• _Task details_
In the listing that follows, count every line with the word "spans" in it and write only the total.

━━━━━ Listed records

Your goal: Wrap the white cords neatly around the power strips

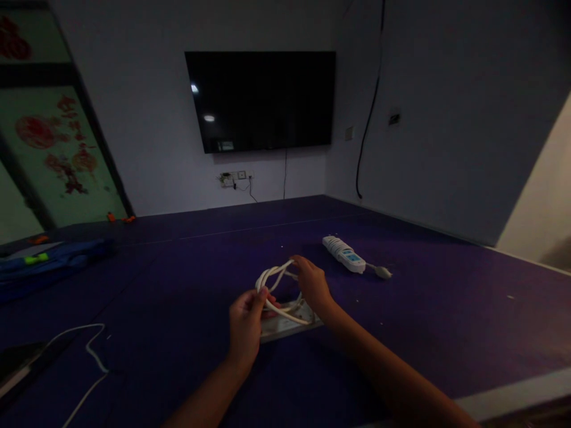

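Note:
A white cable (279,308) is gathered in loose loops between my two hands. My left hand (248,318) is closed round the left side of the loops, thumb on top. At the upper right of the coil, my right hand (312,284) pinches the cable, with its fingertips partly hidden. Under the loops a white power strip (285,326) lies on the purple surface, its top mostly covered by cable and hands. Farther right rests a second white power strip (350,257), its own cord wrapped round it and its plug (382,272) sticking out.
A purple surface (428,309) spreads out to the walls. At left lie blue cloth (66,255), a dark flat object (22,362) and a thin white cable (91,351). A television (267,101) hangs on the back wall above sockets (236,176). A black cord (368,128) hangs at right.

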`<state>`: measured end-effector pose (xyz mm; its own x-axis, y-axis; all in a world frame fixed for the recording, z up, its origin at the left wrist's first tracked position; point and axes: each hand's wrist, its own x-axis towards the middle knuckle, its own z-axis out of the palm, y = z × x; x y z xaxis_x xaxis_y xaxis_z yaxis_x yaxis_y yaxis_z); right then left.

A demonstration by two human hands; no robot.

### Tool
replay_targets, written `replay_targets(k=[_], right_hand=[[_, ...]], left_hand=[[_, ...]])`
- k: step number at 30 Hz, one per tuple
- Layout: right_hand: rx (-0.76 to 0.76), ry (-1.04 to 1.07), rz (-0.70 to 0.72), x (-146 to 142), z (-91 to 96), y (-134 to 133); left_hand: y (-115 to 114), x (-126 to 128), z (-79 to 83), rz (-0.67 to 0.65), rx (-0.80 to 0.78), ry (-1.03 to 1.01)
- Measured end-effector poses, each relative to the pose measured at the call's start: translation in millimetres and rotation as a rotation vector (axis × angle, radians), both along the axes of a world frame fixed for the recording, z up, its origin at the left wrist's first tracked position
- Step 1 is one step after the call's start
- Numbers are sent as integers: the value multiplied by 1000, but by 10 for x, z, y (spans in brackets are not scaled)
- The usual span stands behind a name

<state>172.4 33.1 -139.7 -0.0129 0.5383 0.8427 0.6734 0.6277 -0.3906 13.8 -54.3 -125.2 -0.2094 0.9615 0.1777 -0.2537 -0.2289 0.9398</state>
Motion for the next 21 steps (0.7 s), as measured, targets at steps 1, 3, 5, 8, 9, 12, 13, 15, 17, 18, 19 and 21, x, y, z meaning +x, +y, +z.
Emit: replay_targets(k=[1, 3, 5, 8, 9, 12, 13, 15, 17, 18, 19, 21], right_hand=[[-49, 63, 0, 37, 23, 17], [-155, 222, -28, 142, 60, 56], [-252, 348, -55, 257, 74, 89], [-347, 462, 34, 356, 55, 112], [-369, 514, 83, 360, 46, 113], [-435, 636, 198, 317, 25, 111], [-457, 654, 225, 296, 21, 111], [-503, 683, 277, 258, 9, 119], [-547, 724, 331, 232, -9, 135], [-569, 739, 359, 222, -22, 144], [-590, 744, 384, 213, -36, 152], [-629, 742, 424, 199, -64, 165]], left_hand=[[-4, -9, -6, 9, 0, 0], [-7, -29, -24, 15, -4, -7], [1, -49, -48, 22, -10, -18], [31, -74, -81, 43, -3, -26], [42, -80, -87, 47, 4, -24], [60, -96, -85, 58, 29, 21], [60, -100, -80, 68, 37, 44], [55, -108, -68, 88, 48, 87], [47, -116, -58, 100, 60, 116], [44, -120, -54, 103, 66, 126], [42, -124, -50, 103, 72, 136], [41, -130, -45, 96, 82, 158]])
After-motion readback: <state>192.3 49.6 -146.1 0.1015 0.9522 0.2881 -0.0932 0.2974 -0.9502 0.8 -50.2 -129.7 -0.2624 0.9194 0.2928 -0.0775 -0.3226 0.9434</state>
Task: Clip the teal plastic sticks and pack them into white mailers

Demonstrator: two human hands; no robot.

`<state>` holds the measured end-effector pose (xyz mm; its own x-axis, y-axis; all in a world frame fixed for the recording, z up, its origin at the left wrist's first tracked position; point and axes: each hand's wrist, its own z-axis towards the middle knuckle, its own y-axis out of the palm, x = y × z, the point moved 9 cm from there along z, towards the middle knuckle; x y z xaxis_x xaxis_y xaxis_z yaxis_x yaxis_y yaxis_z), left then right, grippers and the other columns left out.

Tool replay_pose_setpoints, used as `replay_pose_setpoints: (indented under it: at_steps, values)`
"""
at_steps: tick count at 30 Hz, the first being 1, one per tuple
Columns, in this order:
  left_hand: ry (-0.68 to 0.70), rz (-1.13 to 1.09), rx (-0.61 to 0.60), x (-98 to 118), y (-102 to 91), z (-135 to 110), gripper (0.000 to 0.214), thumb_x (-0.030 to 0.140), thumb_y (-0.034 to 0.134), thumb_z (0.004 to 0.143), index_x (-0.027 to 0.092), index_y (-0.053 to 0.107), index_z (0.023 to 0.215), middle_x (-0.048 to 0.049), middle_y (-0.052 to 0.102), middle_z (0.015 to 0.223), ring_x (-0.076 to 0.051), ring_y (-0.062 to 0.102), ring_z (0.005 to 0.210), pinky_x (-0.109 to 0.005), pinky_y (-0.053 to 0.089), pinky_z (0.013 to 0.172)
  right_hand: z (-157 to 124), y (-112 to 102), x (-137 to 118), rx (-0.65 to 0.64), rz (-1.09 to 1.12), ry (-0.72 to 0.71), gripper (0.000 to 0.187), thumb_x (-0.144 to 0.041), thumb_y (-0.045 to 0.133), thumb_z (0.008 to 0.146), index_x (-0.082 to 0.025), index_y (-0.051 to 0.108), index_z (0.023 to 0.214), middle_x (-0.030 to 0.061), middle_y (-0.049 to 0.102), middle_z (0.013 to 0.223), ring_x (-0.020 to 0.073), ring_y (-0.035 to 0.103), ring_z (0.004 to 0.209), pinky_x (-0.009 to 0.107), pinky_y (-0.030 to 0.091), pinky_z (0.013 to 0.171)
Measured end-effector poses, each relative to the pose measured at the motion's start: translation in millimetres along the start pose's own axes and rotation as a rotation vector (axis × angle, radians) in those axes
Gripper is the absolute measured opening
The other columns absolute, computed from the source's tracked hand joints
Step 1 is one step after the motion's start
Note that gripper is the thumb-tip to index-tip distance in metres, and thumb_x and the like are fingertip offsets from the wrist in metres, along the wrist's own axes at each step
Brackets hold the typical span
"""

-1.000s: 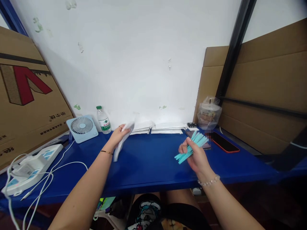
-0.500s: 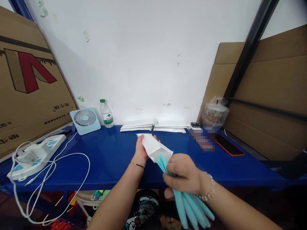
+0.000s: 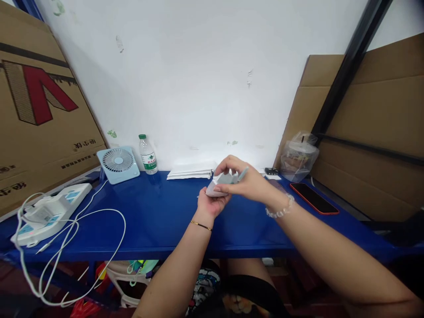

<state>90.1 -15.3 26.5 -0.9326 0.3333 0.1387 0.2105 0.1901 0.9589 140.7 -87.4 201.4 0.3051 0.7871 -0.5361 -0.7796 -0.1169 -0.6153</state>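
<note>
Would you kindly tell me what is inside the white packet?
Pale teal strips show at the mouth of the white packet, one end sticking out by the right hand. Deeper contents are covered by the packet and that hand.

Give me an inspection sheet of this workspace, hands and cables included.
Surface: blue table, its middle partly covered by the arms.
Job's things: white packet off the table; a teal strip shows at the right hand; more white packets lie by the wall.
Clutter: fan and bottle at back left; bagged cup and phone at right.
Hands: left hand supports the packet from below; right hand's fingers are around its upper part.
Cables: white cable loops past the front edge, near the power strip.
Surroundings: white wall behind, cardboard both sides.
</note>
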Motion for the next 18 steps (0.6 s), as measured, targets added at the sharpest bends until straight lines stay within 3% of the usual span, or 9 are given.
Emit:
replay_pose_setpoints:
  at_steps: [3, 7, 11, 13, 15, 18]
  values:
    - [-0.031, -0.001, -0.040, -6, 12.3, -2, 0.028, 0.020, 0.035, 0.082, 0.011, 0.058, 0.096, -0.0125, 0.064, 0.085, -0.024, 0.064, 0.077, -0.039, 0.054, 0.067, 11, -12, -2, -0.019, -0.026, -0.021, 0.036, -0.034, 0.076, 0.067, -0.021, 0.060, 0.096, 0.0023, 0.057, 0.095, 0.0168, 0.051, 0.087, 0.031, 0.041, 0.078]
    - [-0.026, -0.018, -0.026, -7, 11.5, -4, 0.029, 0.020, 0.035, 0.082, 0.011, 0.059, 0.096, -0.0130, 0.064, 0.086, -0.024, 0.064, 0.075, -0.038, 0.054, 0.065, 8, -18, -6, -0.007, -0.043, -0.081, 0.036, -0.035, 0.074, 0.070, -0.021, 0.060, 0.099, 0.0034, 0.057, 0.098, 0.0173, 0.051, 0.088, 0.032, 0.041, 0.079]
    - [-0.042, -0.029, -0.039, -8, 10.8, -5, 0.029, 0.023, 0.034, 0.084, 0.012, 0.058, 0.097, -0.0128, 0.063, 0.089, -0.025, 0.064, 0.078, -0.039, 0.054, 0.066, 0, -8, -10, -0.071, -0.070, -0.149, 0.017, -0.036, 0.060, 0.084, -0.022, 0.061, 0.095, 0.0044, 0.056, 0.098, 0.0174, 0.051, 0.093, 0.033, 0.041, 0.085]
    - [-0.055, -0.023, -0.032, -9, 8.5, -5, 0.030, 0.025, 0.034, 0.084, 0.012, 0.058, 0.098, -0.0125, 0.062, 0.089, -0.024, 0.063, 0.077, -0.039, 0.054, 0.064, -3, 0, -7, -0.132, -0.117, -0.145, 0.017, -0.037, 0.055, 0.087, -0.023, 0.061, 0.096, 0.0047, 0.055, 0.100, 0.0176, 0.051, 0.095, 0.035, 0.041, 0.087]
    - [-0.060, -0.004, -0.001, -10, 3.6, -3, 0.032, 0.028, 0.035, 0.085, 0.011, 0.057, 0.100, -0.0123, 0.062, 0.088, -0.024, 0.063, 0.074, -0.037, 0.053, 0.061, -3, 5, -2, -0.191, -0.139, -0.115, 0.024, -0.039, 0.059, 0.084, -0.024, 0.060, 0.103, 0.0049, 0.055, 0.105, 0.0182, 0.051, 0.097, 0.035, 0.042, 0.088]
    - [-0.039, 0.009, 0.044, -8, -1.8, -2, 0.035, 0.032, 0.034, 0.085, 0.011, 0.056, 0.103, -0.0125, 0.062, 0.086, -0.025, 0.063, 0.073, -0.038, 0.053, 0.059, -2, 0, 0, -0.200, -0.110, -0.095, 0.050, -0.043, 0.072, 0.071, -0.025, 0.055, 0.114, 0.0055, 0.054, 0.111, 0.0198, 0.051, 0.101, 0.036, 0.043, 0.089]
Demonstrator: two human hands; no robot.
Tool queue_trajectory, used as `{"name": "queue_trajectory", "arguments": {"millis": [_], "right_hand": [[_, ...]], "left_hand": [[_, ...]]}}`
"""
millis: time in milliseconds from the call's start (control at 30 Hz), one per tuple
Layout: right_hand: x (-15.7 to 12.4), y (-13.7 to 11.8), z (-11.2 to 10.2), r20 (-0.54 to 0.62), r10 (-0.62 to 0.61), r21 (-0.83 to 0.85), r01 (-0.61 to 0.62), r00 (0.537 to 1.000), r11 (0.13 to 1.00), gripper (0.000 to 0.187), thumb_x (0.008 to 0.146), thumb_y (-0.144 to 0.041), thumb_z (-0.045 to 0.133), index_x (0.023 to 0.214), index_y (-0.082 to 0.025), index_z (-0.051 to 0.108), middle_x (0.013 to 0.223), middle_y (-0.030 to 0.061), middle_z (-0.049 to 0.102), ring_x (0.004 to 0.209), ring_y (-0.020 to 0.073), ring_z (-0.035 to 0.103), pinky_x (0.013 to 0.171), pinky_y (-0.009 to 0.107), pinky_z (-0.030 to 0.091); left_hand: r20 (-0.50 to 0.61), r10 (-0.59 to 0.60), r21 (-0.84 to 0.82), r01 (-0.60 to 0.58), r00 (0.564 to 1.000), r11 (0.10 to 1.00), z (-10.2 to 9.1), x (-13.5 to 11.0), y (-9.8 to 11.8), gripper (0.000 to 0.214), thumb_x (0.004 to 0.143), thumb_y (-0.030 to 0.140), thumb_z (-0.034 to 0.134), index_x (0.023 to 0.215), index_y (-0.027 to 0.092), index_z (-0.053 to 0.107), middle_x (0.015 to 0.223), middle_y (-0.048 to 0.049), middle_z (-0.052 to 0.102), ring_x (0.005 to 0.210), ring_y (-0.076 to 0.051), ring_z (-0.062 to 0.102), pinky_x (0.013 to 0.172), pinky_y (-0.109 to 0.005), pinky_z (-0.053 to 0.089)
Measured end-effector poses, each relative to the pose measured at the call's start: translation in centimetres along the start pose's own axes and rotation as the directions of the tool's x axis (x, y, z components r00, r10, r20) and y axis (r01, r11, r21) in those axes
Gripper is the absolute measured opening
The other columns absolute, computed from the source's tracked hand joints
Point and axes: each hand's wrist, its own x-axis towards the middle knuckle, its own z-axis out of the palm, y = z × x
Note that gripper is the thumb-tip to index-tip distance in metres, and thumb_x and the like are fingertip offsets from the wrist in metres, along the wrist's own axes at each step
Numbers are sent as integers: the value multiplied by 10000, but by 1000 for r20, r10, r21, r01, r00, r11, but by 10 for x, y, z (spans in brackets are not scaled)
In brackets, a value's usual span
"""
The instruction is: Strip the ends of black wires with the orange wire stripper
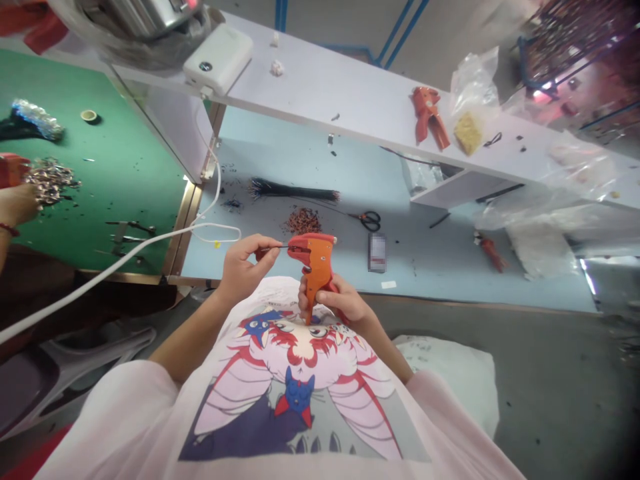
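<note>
My right hand [336, 301] is wrapped round the handles of an orange wire stripper [314, 260], held upright in front of my chest. My left hand [245, 262] pinches a thin dark wire [278, 247] and holds its end in the stripper's jaws. Both hands hover above the near edge of the light blue table [310, 173].
On the table lie a bundle of black wires [295, 193], a small heap of wire offcuts [303, 219], scissors [369, 219] and a small card [377, 252]. A second orange stripper [429, 115] rests on the white shelf [360, 87]. Another person's hand [17, 203] works at the green table [115, 167], left.
</note>
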Motion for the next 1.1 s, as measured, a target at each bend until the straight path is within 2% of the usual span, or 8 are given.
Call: {"name": "queue_trajectory", "arguments": {"millis": [467,667,800,833,900,967,1033,1100], "right_hand": [[2,2,1,-6,-2,22,3,1000,1000,260,816,-366,607,914,-138,531,642,21,588,527,144,565,510,299,480],[4,9,2,-15,47,95,-45,999,994,277,789,-398,632,823,-162,493,536,-45,489,429,93,466,441,245,435],[5,11,1,-33,52,191,-45,998,981,267,803,-384,620,772,-174,459,496,-90,375,359,39,301,355,173,316],[6,10,1,-27,38,200,-32,999,979,258,807,-381,615,780,-171,466,508,-87,378,364,38,302,359,173,318],[7,9,1,15,1,182,-3,1000,983,301,774,-412,638,852,-157,500,589,-42,466,440,68,425,432,213,404],[7,7,0,71,-25,148,15,997,989,450,702,-464,684,966,-142,512,739,26,550,606,131,549,557,277,475],[5,6,-1,98,-26,126,14,995,992,558,652,-469,714,1046,-139,498,843,60,566,726,171,577,630,304,487],[3,4,-2,91,-20,115,9,996,993,568,647,-438,719,1073,-142,488,852,57,562,736,172,572,642,306,486]], "left_hand": [[10,59,11,-59,998,998,-1,1,0,96,798,221,591,821,184,676,721,-4,653,640,-92,555,617,-202,441],[33,59,13,-59,998,998,-2,1,-2,112,813,234,576,832,180,672,735,-9,653,635,-92,547,609,-202,436],[57,57,20,-58,997,998,-1,1,-2,129,825,242,561,853,179,670,748,-15,653,644,-97,547,612,-205,436],[61,54,24,-55,997,998,-1,1,-2,133,828,244,557,856,178,669,752,-17,653,648,-98,547,614,-207,436],[62,44,27,-46,997,999,0,1,-1,140,834,247,547,855,177,667,754,-18,651,647,-99,547,616,-209,435],[58,30,21,-32,998,999,0,2,-1,145,839,252,542,846,176,665,741,-14,646,634,-96,545,612,-208,433],[54,19,9,-19,998,1000,0,2,-2,150,843,256,537,838,175,663,719,-9,638,619,-92,543,605,-206,431],[51,7,4,-7,999,1000,-1,3,-2,156,847,259,530,835,174,661,701,-6,632,612,-92,543,601,-206,431]]}}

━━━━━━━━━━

• _Task result_
2